Sara Matthieu: “To achieve the goals at the speed and scale required, we need buy-in from workers and citizens. This will require massive reskilling in innovative manufacturing methods, in particular renewables and reuse and recycling of materials. We will also require robust social safety nets for workers in transition as well as social conditions for public investments. For us, it’s essential that businesses receiving public money have to respect collective bargaining agreements and workers’ rights.”

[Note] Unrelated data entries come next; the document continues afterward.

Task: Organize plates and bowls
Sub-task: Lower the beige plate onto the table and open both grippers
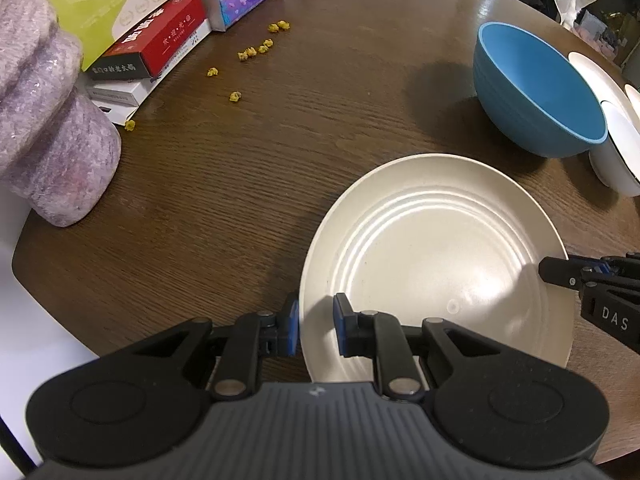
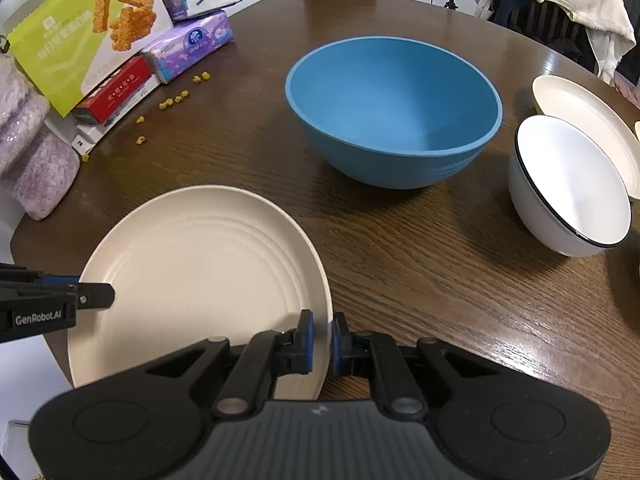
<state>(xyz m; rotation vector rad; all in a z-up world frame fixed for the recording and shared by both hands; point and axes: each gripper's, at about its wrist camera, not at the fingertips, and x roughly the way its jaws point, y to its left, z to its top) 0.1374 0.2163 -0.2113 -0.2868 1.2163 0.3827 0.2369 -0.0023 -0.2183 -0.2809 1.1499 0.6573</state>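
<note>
Left gripper: your left gripper (image 1: 316, 330) is clamped on the near-left rim of the cream plate (image 1: 432, 264), one blue pad outside the rim and one inside.
Right gripper: your right gripper (image 2: 322, 340) is pinched on the opposite rim of the same plate, its pads pressed to either side of the edge.
Plate: you hold the cream ridged plate between both tools, low over the front part of the dark wooden table (image 1: 260, 168); whether it touches the wood, you cannot tell.
Blue bowl: the blue bowl (image 2: 394, 112) stands upright behind the plate, apart from it.
White bowl: the black-rimmed white bowl (image 2: 572, 188) sits to the right of the blue bowl, near it.
Second plate: another cream plate (image 2: 584, 120) lies just behind the white bowl.
Left clutter: a snack box (image 2: 84, 28), tissue packs (image 2: 192, 46) and yellow crumbs (image 2: 172, 102) crowd your far left edge.
</note>
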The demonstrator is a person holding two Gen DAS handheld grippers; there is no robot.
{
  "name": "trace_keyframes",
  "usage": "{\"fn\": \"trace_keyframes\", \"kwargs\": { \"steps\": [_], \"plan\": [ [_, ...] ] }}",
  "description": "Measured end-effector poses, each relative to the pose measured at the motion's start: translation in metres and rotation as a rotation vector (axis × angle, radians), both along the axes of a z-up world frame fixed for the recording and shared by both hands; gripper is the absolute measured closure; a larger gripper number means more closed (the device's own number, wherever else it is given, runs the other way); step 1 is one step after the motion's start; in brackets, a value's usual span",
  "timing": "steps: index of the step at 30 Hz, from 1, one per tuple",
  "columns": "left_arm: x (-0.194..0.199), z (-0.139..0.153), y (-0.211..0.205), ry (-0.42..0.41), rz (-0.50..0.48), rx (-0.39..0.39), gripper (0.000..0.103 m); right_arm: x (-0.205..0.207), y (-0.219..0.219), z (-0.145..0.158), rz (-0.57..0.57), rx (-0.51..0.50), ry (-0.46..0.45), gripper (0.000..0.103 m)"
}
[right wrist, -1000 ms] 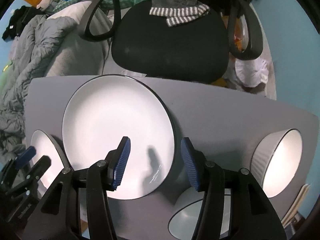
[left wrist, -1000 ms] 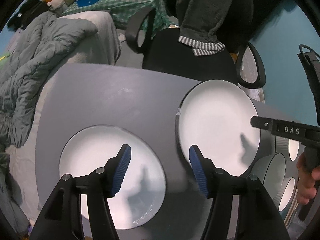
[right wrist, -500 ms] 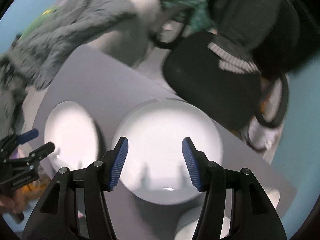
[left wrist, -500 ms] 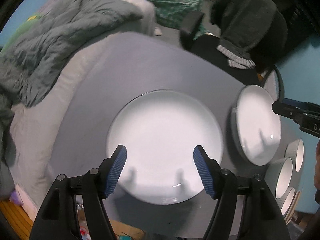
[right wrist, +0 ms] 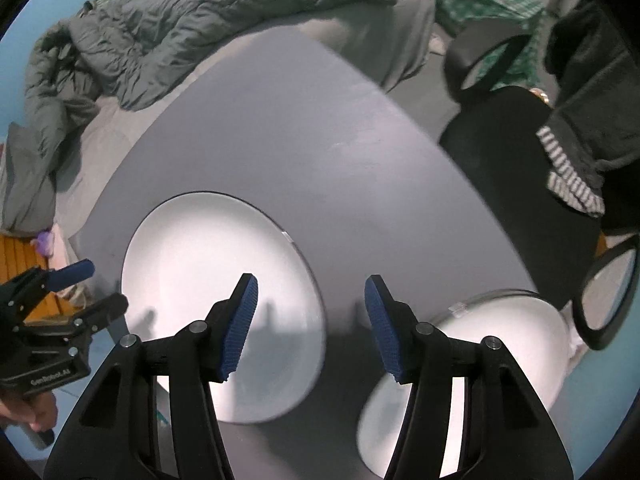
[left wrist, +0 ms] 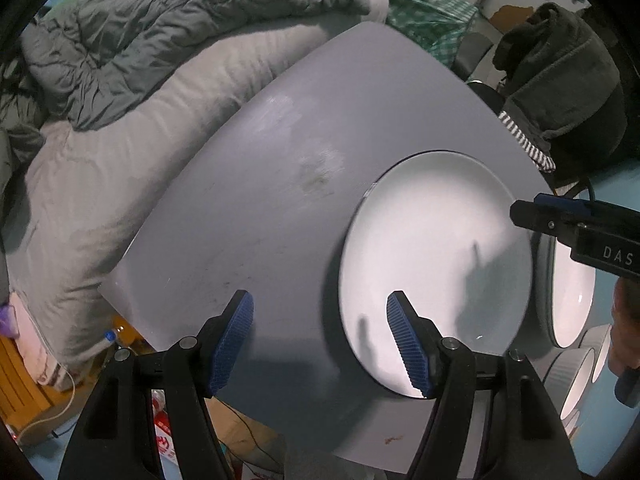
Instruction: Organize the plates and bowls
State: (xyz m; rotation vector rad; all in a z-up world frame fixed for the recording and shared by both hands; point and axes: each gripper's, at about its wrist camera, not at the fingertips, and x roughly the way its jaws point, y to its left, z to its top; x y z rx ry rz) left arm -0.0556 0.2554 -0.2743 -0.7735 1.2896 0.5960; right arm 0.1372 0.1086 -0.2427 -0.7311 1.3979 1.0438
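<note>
Both tongs wide, holding nothing: left tongs over the table edge, right tongs above. Nearer plate at 3 o'clock of the left tongs, second plate beyond, bowls toward 4. Judged barely begun: nothing stacked yet, all sorting left

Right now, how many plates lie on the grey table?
2. One plate lies near the table's left end, between the two grippers. The other plate lies to its right, beside the bowls. More may be hidden.
</note>
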Motion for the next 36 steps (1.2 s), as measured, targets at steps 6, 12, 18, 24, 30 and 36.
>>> {"fn": "trace_keyframes", "kwargs": {
  "steps": [6,12,18,24,30,36],
  "plan": [
    [0.002,-0.014,0.007,-0.013,-0.017,-0.032,0.032,-0.008,0.008,-0.018,0.028,-0.027,0.025,0.051],
    [0.011,-0.020,0.008,-0.021,-0.087,-0.019,0.032,-0.004,0.003,-0.032,-0.016,-0.066,0.055,0.073],
    [0.016,-0.028,0.011,-0.035,-0.125,-0.048,0.033,-0.001,-0.004,-0.032,-0.062,-0.065,0.072,0.079],
    [0.021,-0.028,0.015,-0.050,-0.173,-0.071,0.047,-0.004,-0.023,-0.034,-0.124,-0.039,0.134,0.086],
    [0.019,-0.027,0.021,-0.059,-0.212,-0.075,0.061,-0.014,-0.053,-0.037,-0.266,-0.002,0.223,0.091],
    [0.018,-0.027,0.016,-0.066,-0.267,-0.084,0.070,-0.037,-0.075,-0.039,-0.340,0.022,0.275,0.093]
  ]
}}
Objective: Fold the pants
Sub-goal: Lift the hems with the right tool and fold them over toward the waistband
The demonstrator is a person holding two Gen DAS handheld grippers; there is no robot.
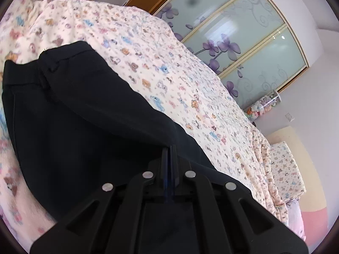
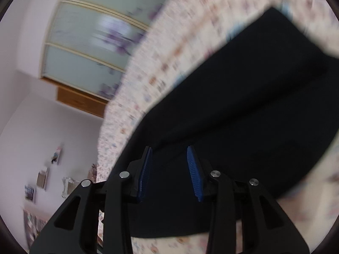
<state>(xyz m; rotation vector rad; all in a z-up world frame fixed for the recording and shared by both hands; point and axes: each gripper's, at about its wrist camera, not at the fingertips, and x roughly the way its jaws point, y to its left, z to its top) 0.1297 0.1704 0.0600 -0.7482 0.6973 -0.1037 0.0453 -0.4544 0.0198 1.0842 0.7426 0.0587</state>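
Left wrist view: looking forward and down along the left gripper [image 1: 169, 148], close over the black pants [image 1: 84, 116] on the patterned bedspread [image 1: 190, 84], facing the sliding wardrobe doors [image 1: 243, 42]. Right wrist view: rolled and blurred, close over the same pants [image 2: 243, 116] past the right gripper [image 2: 169, 150], apparently facing the same doors [image 2: 89, 48]. Shared: pants, bedspread, wardrobe

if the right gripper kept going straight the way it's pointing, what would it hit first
Most likely the black pants on the bedspread: the right gripper, jaws open and empty, points down at that cloth, though blur hides the depth.
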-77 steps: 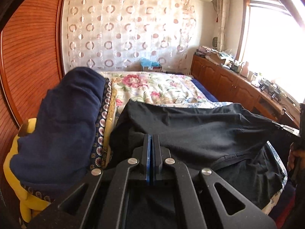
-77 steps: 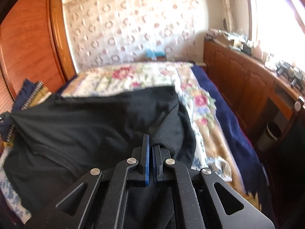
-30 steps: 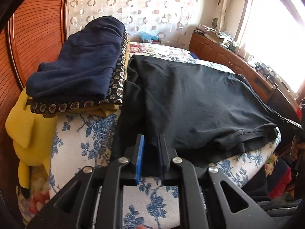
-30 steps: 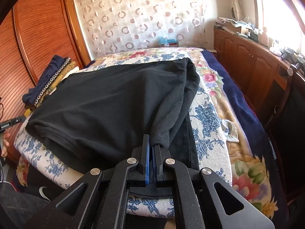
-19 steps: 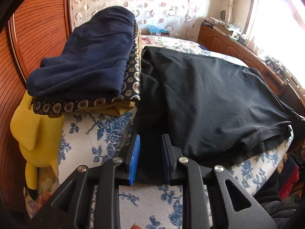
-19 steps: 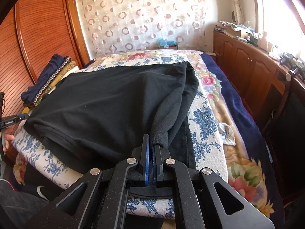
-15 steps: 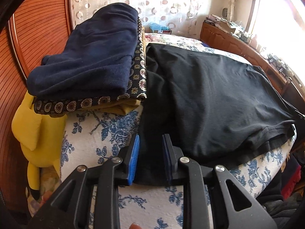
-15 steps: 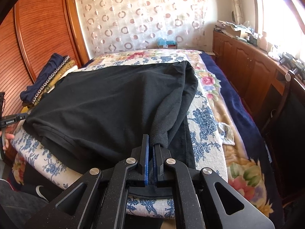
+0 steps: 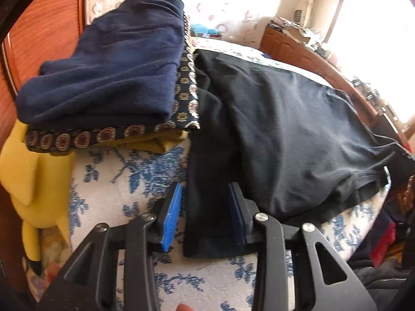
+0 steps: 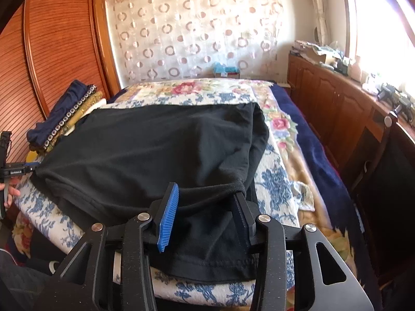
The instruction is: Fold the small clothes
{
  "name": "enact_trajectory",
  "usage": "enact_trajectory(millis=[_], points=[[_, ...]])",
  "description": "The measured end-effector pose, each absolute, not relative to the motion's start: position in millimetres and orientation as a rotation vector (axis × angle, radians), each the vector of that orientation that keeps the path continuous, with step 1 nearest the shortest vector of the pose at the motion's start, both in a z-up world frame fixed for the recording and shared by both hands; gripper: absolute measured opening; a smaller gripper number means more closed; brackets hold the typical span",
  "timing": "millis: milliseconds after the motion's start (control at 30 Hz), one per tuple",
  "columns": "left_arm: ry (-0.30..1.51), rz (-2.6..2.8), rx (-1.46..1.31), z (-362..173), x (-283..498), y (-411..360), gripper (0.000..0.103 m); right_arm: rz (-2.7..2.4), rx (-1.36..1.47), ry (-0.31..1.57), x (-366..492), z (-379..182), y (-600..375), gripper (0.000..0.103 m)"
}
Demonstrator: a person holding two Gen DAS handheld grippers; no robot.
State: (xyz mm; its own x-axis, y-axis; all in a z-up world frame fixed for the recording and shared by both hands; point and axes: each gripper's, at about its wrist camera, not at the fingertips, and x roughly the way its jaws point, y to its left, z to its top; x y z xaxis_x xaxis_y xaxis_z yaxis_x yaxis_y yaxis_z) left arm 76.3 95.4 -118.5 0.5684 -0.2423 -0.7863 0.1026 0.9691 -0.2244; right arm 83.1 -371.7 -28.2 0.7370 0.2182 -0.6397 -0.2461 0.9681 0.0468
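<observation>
My left hand-held gripper (image 9: 206, 212) stands released; its jaws have just been opening, and the blue pads sit apart on either side of a corner of the black cotton garment (image 9: 285, 129), not pressing it. That corner lies flat between the jaws on the blue-and-white floral bedspread (image 9: 129, 181).

My right hand-held gripper (image 10: 205, 215) is likewise released, its jaws having just been opening. The garment's ribbed hem and lower layers lie between the pads; the left pad stands clear of the fabric, while at the right pad I cannot tell whether cloth touches.

The garment is spread flat on the bed ahead of both grippers, its folded-over top layer running from one gripper's side across to the other.

Ahead and to the left of my left gripper, touching the garment's edge: a stack of folded clothes, navy fleece (image 9: 111, 64) on top, a dark patterned fabric with round medallions (image 9: 85, 138) under it, mustard cloth at the bottom. A yellow plush toy (image 9: 28, 176) hangs off the bed's side, left of that gripper.

In the right wrist view, far to the left of my right gripper, the left gripper's tip meets the garment's corner, with a person's fingers (image 10: 11, 190) below it.
</observation>
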Motion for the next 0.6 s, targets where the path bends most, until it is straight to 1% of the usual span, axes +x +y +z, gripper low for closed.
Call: enact_trajectory(millis=[133,333,600], points=[[0.972,-0.316,-0.284,-117,79,99,0.036,0.258,-0.054,0.691,83,-26,-368,0.043],[0.963,-0.37,-0.387,-117,78,105,0.036,0.261,-0.053,0.704,83,-33,-368,0.044],[0.919,-0.343,-0.325,-97,80,95,0.036,0.264,-0.07,0.719,83,-39,-362,0.045]])
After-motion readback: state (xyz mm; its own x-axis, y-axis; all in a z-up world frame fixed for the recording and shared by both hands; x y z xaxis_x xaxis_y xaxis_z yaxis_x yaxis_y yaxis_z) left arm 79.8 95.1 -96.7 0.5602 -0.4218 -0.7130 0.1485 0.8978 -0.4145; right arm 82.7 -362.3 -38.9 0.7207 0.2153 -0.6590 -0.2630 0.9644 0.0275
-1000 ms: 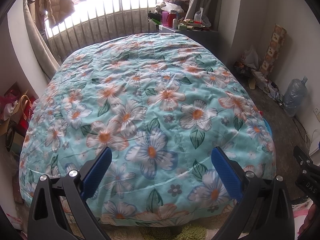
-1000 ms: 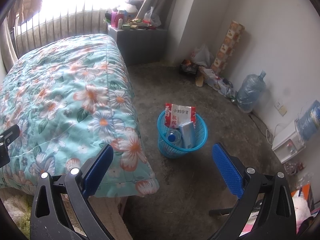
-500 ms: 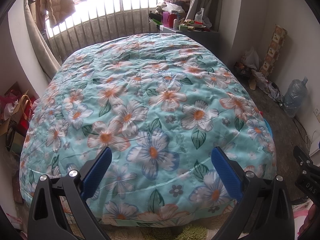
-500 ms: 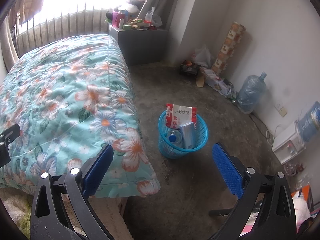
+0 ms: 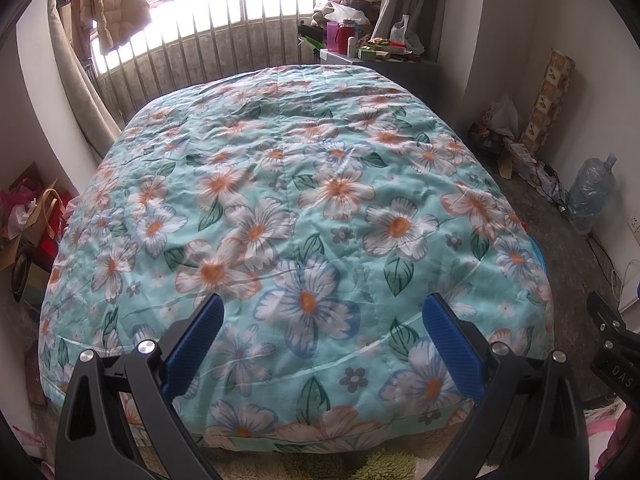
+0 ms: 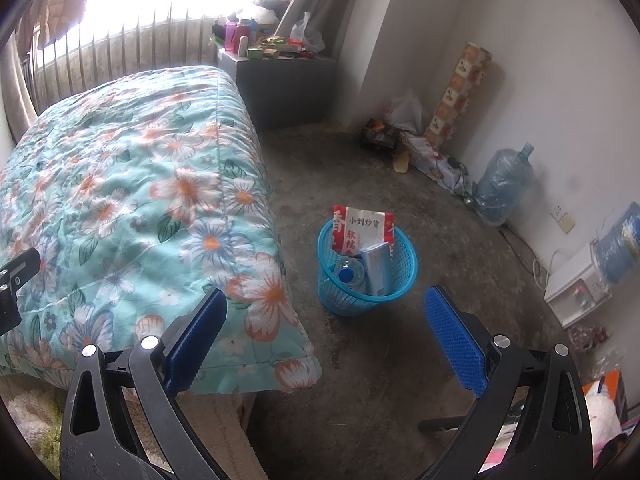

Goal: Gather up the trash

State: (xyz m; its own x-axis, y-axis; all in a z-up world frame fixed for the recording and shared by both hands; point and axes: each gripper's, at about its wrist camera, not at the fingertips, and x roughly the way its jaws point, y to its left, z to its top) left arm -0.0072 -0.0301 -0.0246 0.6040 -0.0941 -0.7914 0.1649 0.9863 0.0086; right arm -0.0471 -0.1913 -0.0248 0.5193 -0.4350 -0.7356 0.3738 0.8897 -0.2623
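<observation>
While the left gripper (image 5: 322,342) is hanging wide open and empty over the flowered quilt (image 5: 296,208), the right gripper (image 6: 326,338) is also gaping, holding nothing. To its right, the blue basket (image 6: 404,276) is standing on the floor beside the bed (easy to reach), holding a snack bag (image 6: 360,226), bottle (image 6: 348,274) and box (image 6: 378,266).

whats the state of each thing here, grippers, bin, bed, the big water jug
left gripper: open, empty, over the quilt
right gripper: open, empty, above the floor
blue basket: upright on the floor, holding trash
snack bag: standing in the basket
bottle: in the basket, cap on
quilt: spread flat, nothing on it
water jug: upright by the wall
</observation>
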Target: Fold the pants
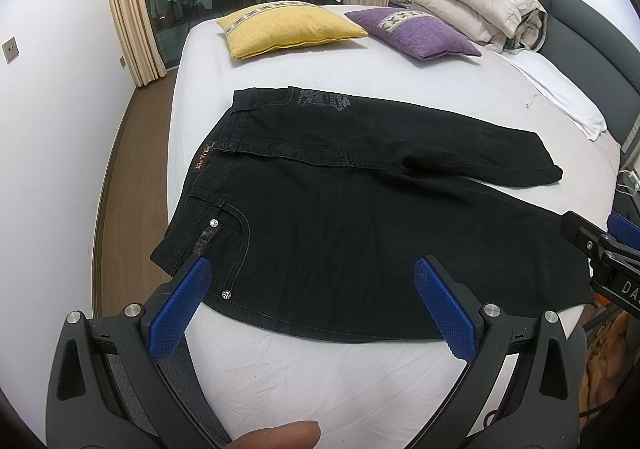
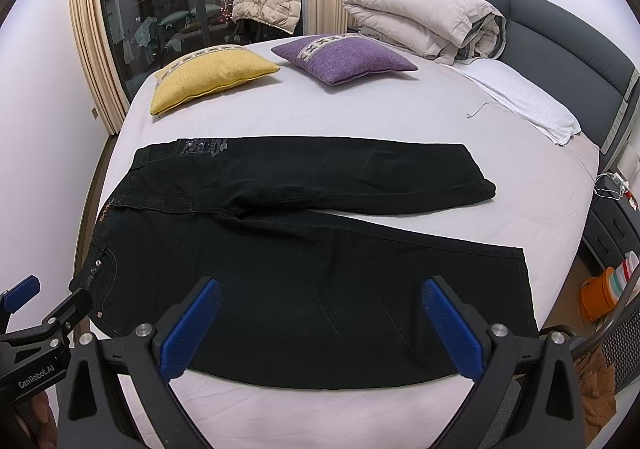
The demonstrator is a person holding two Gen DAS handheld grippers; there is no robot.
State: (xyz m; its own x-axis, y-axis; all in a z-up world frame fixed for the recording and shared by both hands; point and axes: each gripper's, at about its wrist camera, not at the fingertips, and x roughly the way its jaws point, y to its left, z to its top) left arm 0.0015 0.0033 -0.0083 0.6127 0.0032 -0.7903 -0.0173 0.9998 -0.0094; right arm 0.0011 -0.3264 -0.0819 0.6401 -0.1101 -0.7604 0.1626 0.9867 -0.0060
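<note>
- The left claw (image 1: 312,281) is spread wide and empty, hovering over the near waistband corner of the black jeans (image 1: 340,217); a fingertip (image 1: 276,435) shows beneath it.
- The right claw (image 2: 320,305) is likewise spread and empty, above the near leg of the jeans.
- The jeans lie flat on the bed (image 2: 440,109), waistband towards the window side, legs parted towards the headboard (image 2: 560,29).
- Beyond the jeans rest a yellow cushion (image 1: 288,29) and a purple cushion (image 1: 416,31), well apart from them; a rolled duvet (image 1: 472,5) and a white towel (image 2: 524,97) lie by the headboard.
- A puffer jacket (image 2: 268,3) hangs past the bed.
- Only the right view shows an orange container (image 2: 598,299) on the floor.
</note>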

Michael Bloss: "The European Union is the guarantor of our prosperity. In order to maintain Europe's economic strength, we need a genuine European industrial policy. In competition with the USA and China, the 27 individual states have no chance; we can only achieve this together as the European Union. To speed up the transition and fully grasp all opportunities it offers, we need a triad of European coordination, targeted regulatory and pricing policies and new investments.
The most sustainable products also need to be the cheapest ones. Carbon pricing plays a role here but it is also clear, that the market cannot solve this on its own. We need to guarantee stable demand for green products to incentives a swift transition. We have to agree on common standards for green goods and ramp up lead markets green products such as green steel."